Pinyin Readings (was Re: CJK fonts)

From: Mark Davis (mark.davis@jtcsv.com)
Date: Wed Dec 11 2002 - 18:53:11 EST

  • Next message: Marco Cimarosti: "RE: Farsi Keheh +06A9 vs. Arabic Kaf +0643 ??"

    John, we've communicated a number of errors in the pinyin readings on
    previous occasions. Since you said you were going to be looking at the
    Mandarin readings, I just dumped a complete file of what we are currently
    using so that you can look at it. (Since it is rather large for email, I
    stored it on http://gessire.pair.com/~med/utc/, in Mandarin_Mappings.ZIP
    temporarily -- let me know when you have it so I can pull it off.)

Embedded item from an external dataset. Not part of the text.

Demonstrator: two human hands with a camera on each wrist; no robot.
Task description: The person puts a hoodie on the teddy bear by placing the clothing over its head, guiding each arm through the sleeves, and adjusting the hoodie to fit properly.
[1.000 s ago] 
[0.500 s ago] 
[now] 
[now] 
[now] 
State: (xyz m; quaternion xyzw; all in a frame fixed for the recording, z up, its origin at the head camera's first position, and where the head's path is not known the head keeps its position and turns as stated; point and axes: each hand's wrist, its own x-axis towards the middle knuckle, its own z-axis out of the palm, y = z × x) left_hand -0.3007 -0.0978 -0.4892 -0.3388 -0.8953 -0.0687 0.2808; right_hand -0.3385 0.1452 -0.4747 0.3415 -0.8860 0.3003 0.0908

    The format is the following. The first three fields are in the same format
    as Unihan.txt. The # indicates comments, following it are the character
    itself and the reading with accents instead of numbers.

    ...
    U+4E00 kMandarin YI1 # 一; yī
    U+4E01 kMandarin DING1 # 丁; dīng
    U+4E02 kMandarin KAO3 # 丂; kǎo
    U+4E03 kMandarin QI1 # 七; qī
    U+4E04 kMandarin SHANG4 # 丄; shàng
    U+4E05 kMandarin WAN4 # 丅; wàn
    U+4E07 kMandarin WAN4 # 万; wàn
    U+4E08 kMandarin ZHANG4 # 丈; zhàng
    U+4E09 kMandarin SAN1 # 三; sān
    U+4E0A kMandarin SHANG4 # 上; shàng
    U+4E0B kMandarin XIA4 # 下; xià
    U+4E0C kMandarin JI1 # 丌; jī
    U+4E0D kMandarin BU4 # 不; bù
    U+4E0E kMandarin YU2 # 与; yú
    ...
    (Of course for me personally this is all Greek!)

    It only has one reading per character, what was felt to be the 'most likely'
    reading. (That is, of course, a matter of judgement in a number of cases.)
    It was originally based on the Unihan.txt file, but was merged against some
    other sources and had manual fixes applied. It should be useful at least as
    a sanity check against the Unihan.txt file.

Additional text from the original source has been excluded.